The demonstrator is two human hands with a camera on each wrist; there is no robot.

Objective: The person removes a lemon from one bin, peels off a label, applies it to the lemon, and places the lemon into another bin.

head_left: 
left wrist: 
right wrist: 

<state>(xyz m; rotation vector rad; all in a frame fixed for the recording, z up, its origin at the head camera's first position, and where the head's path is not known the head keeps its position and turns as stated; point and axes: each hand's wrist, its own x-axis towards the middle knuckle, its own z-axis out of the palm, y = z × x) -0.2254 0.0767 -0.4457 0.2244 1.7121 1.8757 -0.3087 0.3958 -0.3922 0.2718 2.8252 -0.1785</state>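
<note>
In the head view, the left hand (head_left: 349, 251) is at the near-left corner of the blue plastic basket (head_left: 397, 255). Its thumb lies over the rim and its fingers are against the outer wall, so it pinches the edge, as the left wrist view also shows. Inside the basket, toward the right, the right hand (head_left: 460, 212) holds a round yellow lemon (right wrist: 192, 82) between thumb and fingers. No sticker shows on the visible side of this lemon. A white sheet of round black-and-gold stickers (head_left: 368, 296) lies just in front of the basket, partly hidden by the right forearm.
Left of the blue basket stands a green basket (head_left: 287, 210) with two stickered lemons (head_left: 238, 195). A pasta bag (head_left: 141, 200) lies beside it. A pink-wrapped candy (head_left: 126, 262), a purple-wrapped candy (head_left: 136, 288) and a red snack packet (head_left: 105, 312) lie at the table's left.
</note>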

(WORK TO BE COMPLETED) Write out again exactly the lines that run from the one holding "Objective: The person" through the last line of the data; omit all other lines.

(ANSWER FOR THIS EXERCISE)
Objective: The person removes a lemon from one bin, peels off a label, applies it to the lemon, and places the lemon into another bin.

head_left: 
left wrist: 
right wrist: 

<state>(xyz m; rotation vector rad; all in a frame fixed for the recording, z up, its origin at the head camera's first position, and where the head's path is not known the head keeps its position and turns as stated; point and axes: each hand's wrist, its own x-axis towards the middle knuckle, its own z-axis out of the palm, y = z × x) -0.2254 0.0767 -0.4457 0.2244 1.7121 1.8757 -0.3087 0.3958 -0.3922 0.2718 2.8252 -0.1785</state>
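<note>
In the head view, the left hand (head_left: 349, 251) is at the near-left corner of the blue plastic basket (head_left: 397, 255). Its thumb lies over the rim and its fingers are against the outer wall, so it pinches the edge, as the left wrist view also shows. Inside the basket, toward the right, the right hand (head_left: 460, 212) holds a round yellow lemon (right wrist: 192, 82) between thumb and fingers. No sticker shows on the visible side of this lemon. A white sheet of round black-and-gold stickers (head_left: 368, 296) lies just in front of the basket, partly hidden by the right forearm.
Left of the blue basket stands a green basket (head_left: 287, 210) with two stickered lemons (head_left: 238, 195). A pasta bag (head_left: 141, 200) lies beside it. A pink-wrapped candy (head_left: 126, 262), a purple-wrapped candy (head_left: 136, 288) and a red snack packet (head_left: 105, 312) lie at the table's left.
</note>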

Nothing remains to be added to the answer.